This kind of an art organization with its residencies and projects designed to further the debate around art and the environment, particularly in relation to the climate emergency and climate migration, does not exist in South Australia. So it is baby steps and transient experiments for me to find a way to supplement still photography.
I do have the time to do this, as Maya now stays with me when I stop walking and spend time making a photo or two along the littoral zone of this coastline. Sure There are limits to hanging around and being involved in my work. I need to keep a close eye on her if we are on the rocks near the sea in the wild places, because she is over-confident and could easily be swept away by a rogue wave, like the one that swept over me.
It is still not possible to take photos with a large format camera — ie. , and sticking my head under a dark cloth and taking 20 minutes to make a photo — since that means too much hanging around for Maya. She would wander off whilst I was under a dark cloth composing a picture.
I know so little about the sea as I am not a marine biologist. This is an unfathomable landscape as it is always changing: you never look at the same sea twice.
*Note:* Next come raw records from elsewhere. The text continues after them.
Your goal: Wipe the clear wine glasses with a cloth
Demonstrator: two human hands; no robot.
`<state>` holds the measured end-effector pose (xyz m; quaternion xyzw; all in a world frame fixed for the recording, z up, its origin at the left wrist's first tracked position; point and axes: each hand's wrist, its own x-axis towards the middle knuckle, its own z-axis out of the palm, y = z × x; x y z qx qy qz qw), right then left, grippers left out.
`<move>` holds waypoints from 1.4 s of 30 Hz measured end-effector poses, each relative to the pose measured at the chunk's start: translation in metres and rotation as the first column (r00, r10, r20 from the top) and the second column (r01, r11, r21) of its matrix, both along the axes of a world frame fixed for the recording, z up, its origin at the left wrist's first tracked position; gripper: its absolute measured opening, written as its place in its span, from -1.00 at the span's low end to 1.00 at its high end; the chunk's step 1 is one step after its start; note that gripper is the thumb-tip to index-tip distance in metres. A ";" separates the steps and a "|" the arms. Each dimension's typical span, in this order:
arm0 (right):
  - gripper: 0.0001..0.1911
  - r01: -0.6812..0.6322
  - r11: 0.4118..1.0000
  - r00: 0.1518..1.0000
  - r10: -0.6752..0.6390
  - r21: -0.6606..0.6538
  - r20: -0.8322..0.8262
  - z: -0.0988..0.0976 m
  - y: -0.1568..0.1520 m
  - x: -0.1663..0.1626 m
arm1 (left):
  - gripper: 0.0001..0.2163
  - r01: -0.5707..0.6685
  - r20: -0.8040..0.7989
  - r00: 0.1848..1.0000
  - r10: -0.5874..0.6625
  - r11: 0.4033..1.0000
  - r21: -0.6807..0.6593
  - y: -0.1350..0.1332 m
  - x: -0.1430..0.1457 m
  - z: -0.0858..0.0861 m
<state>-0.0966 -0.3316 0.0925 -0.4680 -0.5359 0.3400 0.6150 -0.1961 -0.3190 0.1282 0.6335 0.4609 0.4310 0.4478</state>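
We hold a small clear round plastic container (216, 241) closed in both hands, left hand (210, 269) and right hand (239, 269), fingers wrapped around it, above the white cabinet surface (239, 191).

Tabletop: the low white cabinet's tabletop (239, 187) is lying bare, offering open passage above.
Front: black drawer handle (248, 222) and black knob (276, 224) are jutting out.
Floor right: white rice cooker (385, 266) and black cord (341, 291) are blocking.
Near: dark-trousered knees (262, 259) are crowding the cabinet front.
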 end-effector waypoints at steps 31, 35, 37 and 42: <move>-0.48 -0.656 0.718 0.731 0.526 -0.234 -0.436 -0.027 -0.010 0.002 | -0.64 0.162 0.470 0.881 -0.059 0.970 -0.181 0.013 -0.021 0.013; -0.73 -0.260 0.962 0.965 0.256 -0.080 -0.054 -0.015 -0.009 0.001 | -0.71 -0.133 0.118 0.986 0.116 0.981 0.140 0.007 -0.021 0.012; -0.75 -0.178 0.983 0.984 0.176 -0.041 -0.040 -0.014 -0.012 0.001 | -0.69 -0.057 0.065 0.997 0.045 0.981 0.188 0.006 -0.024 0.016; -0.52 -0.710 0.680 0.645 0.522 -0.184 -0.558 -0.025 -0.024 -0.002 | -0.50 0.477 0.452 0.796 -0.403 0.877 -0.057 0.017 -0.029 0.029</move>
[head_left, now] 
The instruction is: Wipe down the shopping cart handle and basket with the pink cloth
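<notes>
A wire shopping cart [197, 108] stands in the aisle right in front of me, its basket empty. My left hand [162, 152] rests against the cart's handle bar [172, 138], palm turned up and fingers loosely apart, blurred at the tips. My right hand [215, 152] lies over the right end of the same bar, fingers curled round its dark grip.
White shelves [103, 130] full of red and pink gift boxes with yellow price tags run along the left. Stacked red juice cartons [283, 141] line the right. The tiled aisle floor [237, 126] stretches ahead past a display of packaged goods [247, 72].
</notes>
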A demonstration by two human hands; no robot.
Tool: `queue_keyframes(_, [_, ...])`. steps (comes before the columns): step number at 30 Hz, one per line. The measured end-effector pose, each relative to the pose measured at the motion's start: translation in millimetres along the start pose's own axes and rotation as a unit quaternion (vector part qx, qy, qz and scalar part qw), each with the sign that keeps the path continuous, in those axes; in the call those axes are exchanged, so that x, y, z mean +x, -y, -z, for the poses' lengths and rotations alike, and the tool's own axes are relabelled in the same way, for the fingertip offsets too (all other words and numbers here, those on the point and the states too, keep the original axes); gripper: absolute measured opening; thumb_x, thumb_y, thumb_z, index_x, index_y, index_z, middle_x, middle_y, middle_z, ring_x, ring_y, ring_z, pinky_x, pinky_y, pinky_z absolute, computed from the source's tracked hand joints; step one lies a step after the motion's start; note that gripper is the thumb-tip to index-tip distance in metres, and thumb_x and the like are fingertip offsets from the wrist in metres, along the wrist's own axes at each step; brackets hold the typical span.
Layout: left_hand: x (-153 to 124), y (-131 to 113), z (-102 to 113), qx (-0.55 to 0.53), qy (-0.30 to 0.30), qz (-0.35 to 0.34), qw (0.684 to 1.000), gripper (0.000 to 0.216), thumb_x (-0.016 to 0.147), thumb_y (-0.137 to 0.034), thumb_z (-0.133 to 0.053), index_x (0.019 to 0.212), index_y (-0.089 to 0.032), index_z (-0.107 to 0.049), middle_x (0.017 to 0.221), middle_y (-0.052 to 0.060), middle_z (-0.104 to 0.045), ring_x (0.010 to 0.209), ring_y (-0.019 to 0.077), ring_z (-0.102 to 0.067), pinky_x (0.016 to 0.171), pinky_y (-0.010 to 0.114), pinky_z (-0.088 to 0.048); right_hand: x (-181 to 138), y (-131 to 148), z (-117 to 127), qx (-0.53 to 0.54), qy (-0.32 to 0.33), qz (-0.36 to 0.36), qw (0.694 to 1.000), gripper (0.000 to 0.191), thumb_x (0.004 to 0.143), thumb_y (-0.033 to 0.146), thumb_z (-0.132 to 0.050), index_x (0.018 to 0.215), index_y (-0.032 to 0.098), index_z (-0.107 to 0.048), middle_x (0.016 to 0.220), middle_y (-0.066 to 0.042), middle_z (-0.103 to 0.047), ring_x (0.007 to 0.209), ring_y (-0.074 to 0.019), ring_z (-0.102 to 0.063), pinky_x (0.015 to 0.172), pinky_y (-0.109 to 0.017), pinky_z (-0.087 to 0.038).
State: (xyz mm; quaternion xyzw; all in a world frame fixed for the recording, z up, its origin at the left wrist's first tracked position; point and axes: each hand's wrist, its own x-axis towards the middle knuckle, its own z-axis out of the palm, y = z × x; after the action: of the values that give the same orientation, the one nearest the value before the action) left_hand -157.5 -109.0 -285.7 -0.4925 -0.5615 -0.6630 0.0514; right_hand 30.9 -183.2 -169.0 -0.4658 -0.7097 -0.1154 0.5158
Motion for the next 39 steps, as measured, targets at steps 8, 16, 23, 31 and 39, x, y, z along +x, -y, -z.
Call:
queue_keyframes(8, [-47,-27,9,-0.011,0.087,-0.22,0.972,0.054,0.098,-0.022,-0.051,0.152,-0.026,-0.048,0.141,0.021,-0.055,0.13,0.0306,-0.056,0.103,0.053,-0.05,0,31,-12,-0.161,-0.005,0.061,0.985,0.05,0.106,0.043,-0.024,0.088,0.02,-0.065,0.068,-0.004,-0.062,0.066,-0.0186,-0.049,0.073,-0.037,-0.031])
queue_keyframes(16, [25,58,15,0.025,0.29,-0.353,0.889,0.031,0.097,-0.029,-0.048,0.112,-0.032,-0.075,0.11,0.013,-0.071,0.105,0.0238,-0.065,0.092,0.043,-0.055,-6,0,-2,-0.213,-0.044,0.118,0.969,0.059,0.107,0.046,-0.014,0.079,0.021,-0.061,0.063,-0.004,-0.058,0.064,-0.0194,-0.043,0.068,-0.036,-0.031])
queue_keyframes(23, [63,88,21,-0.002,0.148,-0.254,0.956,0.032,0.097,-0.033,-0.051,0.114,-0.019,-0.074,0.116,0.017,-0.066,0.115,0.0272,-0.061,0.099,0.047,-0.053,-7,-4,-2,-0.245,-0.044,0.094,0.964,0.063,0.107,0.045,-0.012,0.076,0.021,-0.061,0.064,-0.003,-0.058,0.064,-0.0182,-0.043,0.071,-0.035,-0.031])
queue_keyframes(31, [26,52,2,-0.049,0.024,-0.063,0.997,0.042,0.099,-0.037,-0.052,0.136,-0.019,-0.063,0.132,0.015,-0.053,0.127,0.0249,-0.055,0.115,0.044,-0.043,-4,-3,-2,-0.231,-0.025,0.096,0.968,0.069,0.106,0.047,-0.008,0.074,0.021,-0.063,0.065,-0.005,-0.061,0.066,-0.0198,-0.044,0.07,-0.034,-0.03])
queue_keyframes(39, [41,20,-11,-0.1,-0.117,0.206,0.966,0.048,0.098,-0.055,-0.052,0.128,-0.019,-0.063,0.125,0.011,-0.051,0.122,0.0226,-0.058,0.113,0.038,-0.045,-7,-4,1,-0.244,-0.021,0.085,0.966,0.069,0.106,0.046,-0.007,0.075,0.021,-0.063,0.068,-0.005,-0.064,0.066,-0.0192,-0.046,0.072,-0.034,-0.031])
Large format art photography has been my approach to creating an art work from these poodlewalks that are embedded in a particular place. Supplementing, augmenting, adjusting, or overlaying reality would enable me to create an art pieces from these walks that would enable me to step beyond the limits of large format photography.
What I have on my hands at the moment is an embryonic DIY art walk project. It is one that is slowly evolving over time as it responds to this particular place on the coastal edge.